▶ **WORK ITEM**
Starting from the first line, set down the entire listing exactly.

DATASET CONTENT section start

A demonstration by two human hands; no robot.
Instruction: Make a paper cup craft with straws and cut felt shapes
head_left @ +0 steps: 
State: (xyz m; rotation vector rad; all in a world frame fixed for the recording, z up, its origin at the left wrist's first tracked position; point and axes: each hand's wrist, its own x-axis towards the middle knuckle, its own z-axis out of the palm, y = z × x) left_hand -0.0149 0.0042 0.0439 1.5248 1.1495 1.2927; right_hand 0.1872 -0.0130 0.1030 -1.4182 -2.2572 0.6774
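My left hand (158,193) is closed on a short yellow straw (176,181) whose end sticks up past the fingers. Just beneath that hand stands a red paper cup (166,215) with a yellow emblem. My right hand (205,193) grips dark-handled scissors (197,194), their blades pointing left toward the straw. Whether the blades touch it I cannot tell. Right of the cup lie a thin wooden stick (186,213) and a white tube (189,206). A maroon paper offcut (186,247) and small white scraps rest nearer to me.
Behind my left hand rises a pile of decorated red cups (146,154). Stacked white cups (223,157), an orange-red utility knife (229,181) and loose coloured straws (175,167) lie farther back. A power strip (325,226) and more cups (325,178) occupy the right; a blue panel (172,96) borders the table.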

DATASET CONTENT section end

▶ **TASK ANSWER**
A demonstration by two human hands; no robot.
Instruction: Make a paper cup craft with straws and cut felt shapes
head_left @ +0 steps: 
State: (xyz m; rotation vector rad; all in a world frame fixed for the recording, z up, its origin at the left wrist's first tracked position; point and axes: each hand's wrist, its own x-axis towards the middle knuckle, its own z-axis out of the palm, y = z × x) left_hand -0.0149 0.0042 0.0439 1.5248 1.1495 1.2927; right_hand 0.1872 -0.0130 0.1030 -1.4182 -2.2572 0.6774
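My left hand (158,193) is closed on a short yellow straw (176,181) whose end sticks up past the fingers. Just beneath that hand stands a red paper cup (166,215) with a yellow emblem. My right hand (205,193) grips dark-handled scissors (197,194), their blades pointing left toward the straw. Whether the blades touch it I cannot tell. Right of the cup lie a thin wooden stick (186,213) and a white tube (189,206). A maroon paper offcut (186,247) and small white scraps rest nearer to me.
Behind my left hand rises a pile of decorated red cups (146,154). Stacked white cups (223,157), an orange-red utility knife (229,181) and loose coloured straws (175,167) lie farther back. A power strip (325,226) and more cups (325,178) occupy the right; a blue panel (172,96) borders the table.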

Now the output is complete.